The following presents another approach that is also quite flexible. It uses the CALL EXECUTE function in the DATA step to generate the multiple procedure steps and run them. With this approach you can run the procedure or macro once for each observation in a data set, using the information that you place in the observations.
Three common uses of the CALL EXECUTE approach are illustrated below. For examples of doing similar tasks with the RunBY macro, see its documentation.
Run a procedure for each variable in a data set
Suppose you want to fit a series of single-predictor logistic regression models using the following data set. Each model will use one of the predictors to model the response variable, REMISS. When complete, you want a single data set that contains the intercepts and slopes for all of the models, along with tests and confidence intervals for the parameters. These statements create the data set.
data remiss; input remiss cell smear infil li blast temp; datalines; 1 .8 .83 .66 1.9 1.1 .996 1 .9 .36 .32 1.4 .74 .992 0 .8 .88 .7 .8 .176 .982 0 1 .87 .87 .7 1.053 .986 1 .9 .75 .68 1.3 .519 .98 0 1 .65 .65 .6 .519 .982 1 .95 .97 .92 1 1.23 .992 0 .95 .87 .83 1.9 1.354 1.02 0 1 .45 .45 .8 .322 .999 0 .95 .36 .34 .5 0 1.038 0 .85 .39 .33 .7 .279 .988 0 .7 .76 .53 1.2 .146 .982 0 .8 .46 .37 .4 .38 1.006 0 .2 .39 .08 .8 .114 .99 0 1 .9 .9 1.1 1.037 .99 1 1 .84 .84 1.9 2.064 1.02 0 .65 .42 .27 .5 .114 1.014 0 1 .75 .75 1 1.322 1.004 0 .5 .44 .22 .6 .114 .99 1 1 .63 .63 1.1 1.072 .986 0 1 .33 .33 .4 .176 1.01 0 .9 .93 .84 .6 1.591 1.02 1 1 .58 .58 1 .531 1.002 0 .95 .32 .3 1.6 .886 .988 1 1 .6 .6 1.7 .964 .99 1 1 .69 .69 .9 .398 .986 0 1 .73 .73 .7 .398 .986 ;
Since PROC LOGISTIC will be run once for each of the predictor variables, we need a data set that contains a variable holding the names of the predictors. This could be done by specifying all of the names as data in a DATA step.

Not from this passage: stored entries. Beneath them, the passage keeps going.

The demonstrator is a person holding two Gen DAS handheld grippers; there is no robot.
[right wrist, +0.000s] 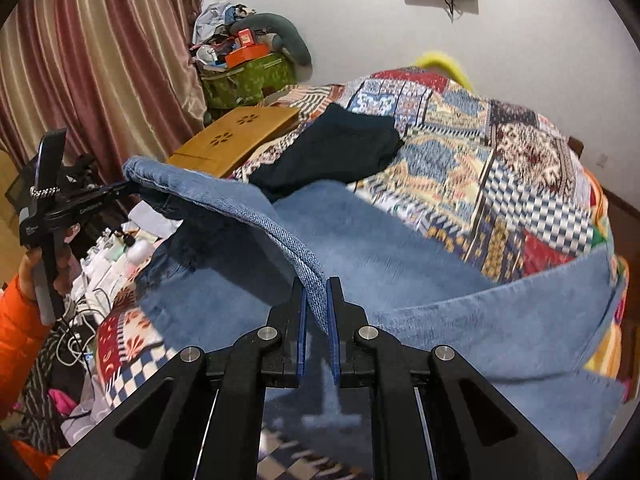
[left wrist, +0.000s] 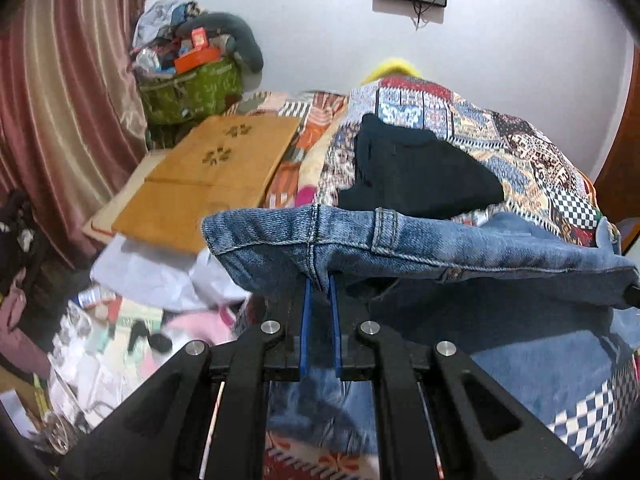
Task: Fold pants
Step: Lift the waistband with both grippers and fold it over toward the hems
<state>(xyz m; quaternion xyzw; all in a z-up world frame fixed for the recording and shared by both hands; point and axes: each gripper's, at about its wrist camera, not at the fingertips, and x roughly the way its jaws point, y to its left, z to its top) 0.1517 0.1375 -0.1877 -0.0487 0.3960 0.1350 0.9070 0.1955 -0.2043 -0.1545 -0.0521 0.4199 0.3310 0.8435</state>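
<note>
Only from the right wrist: orange sleeve (right wrist: 20, 320) behind jeans (right wrist: 360, 248).

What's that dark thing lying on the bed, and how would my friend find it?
Start at the bed with the colourful patchwork quilt. In its middle, beyond the lifted blue jeans, lies a folded dark garment, with a wooden board to its left. It is the only plain, nearly black thing on that busy pattern.

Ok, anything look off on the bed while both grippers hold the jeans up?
Only the dark garment: it lies crumpled on the patchwork quilt just beyond the jeans, where the fold may land. Otherwise nothing stands out.
</note>
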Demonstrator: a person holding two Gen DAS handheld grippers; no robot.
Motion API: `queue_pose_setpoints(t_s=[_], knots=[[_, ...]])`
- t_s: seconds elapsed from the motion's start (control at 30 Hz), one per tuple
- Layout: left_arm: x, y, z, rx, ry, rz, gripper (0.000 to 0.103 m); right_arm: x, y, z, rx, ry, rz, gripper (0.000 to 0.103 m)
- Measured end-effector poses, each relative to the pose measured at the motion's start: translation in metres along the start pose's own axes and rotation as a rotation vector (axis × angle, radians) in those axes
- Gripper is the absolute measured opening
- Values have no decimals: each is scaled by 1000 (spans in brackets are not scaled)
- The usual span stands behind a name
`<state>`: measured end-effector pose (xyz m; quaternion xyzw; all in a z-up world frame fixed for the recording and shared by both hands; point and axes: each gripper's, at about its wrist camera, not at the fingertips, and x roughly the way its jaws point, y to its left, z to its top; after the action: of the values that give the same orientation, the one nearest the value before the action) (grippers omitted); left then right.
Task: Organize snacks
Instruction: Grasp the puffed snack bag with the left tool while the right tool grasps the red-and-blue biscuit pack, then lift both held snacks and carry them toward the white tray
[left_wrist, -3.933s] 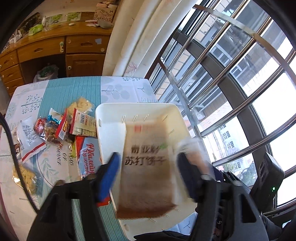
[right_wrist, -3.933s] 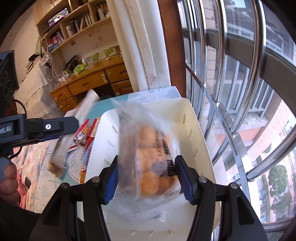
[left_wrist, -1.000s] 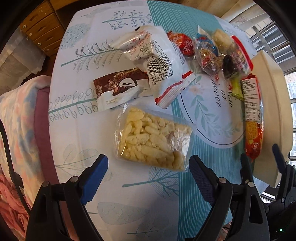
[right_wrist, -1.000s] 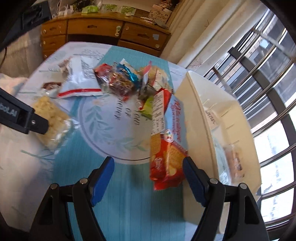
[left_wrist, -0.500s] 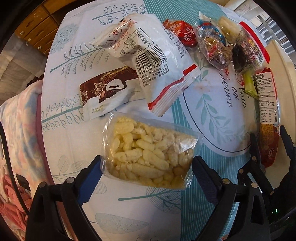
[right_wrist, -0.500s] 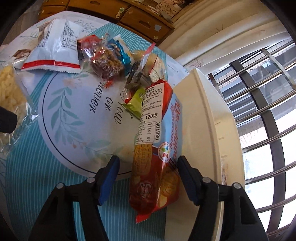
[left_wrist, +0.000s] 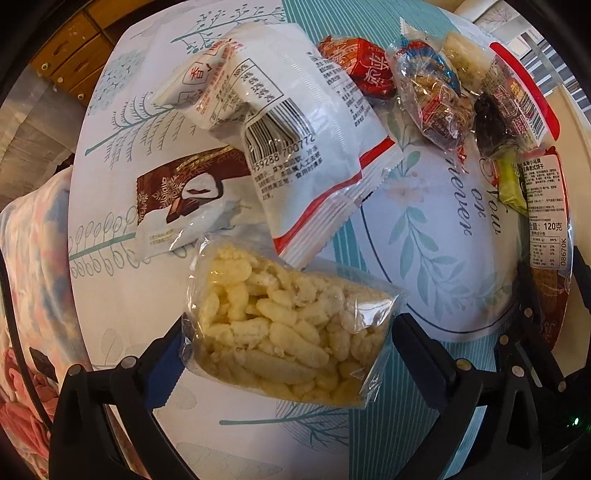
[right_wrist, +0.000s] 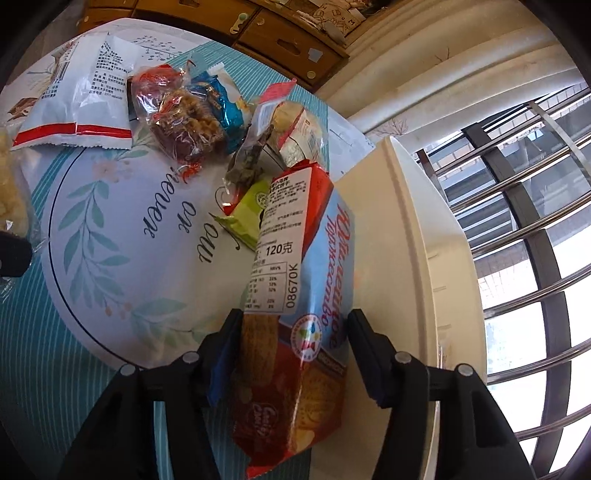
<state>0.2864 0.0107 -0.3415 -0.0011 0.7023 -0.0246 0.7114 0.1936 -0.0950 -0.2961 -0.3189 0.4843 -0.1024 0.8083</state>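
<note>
1. The white bin (right_wrist: 417, 258) is standing just right of the right gripper's fingers, touching the biscuit pack's edge; the patterned tablecloth (left_wrist: 424, 236) is stretching beyond both pairs of fingers.
2. The right gripper (right_wrist: 291, 354) is straddling the long biscuit pack (right_wrist: 299, 295); its fingers are pressing that pack's sides.
3. The left gripper (left_wrist: 286, 343) is framing the clear bag of puffed corn snacks (left_wrist: 284, 332); the bag is filling the gap, though whether the fingers are squeezing it I cannot tell.
4. The white barcode packet (left_wrist: 295, 136) and the brown chocolate packet (left_wrist: 181, 192) are lying beyond the left fingertips; small wrapped sweets (left_wrist: 436, 96) are clustering farther off to the right.
</note>
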Motion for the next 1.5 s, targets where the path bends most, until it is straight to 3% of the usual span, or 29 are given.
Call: queue_pose_setpoints(t_s=[0.33, 0.63, 1.03, 1.2, 1.5], knots=[[7, -2, 11, 3, -10, -8, 103, -1, -10, 3, 7, 17, 102, 55], [-13, 7, -22, 30, 18, -47, 91, -6, -22, 5, 104, 111, 220, 54], [-39, 12, -76, 124, 33, -104, 89, -12, -40, -10, 350, 306, 397, 53], [-69, 17, -103, 171, -27, -146, 89, -21, -37, -25, 463, 387, 485, 52], [-132, 41, -133, 229, -271, -266, 89, -50, -35, -45, 591, 424, 561, 52]])
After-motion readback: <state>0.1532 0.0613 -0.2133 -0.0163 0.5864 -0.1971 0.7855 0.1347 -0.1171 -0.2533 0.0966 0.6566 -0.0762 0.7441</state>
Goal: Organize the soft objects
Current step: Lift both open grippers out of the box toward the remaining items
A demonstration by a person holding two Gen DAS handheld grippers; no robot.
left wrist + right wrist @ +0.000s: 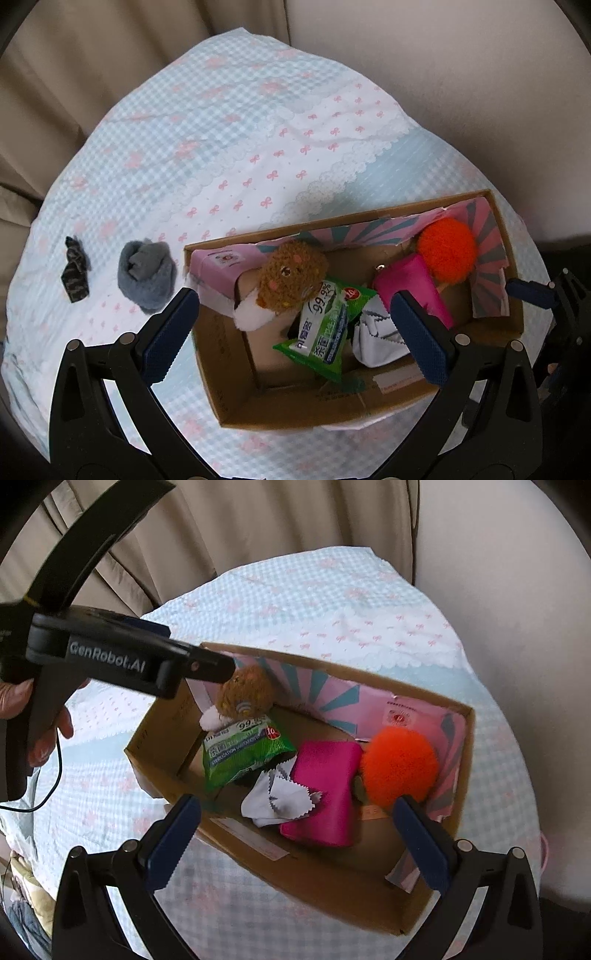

data names; input var $ @@; datalines; cell smear infil li blast temp ;
The above approach might not be very practical for an existing data set with a large number of variables. Alternatively, use PROC TRANSPOSE to transpose the predictor variables and keep only the _NAME_ variable that contains the variable names. Since all the variables in the data set are predictors except for REMISS (the response), the DROP= option is used to ignore REMISS.
proc transpose data=remiss(drop=remiss) out=names(keep=_name_); run;
If the predictors are a small, contiguous group of variables, you could instead use a VAR statement with a variable list specifying only the first and last variables in the group. PROC CONTENTS can be used to see the order of variables in a data set.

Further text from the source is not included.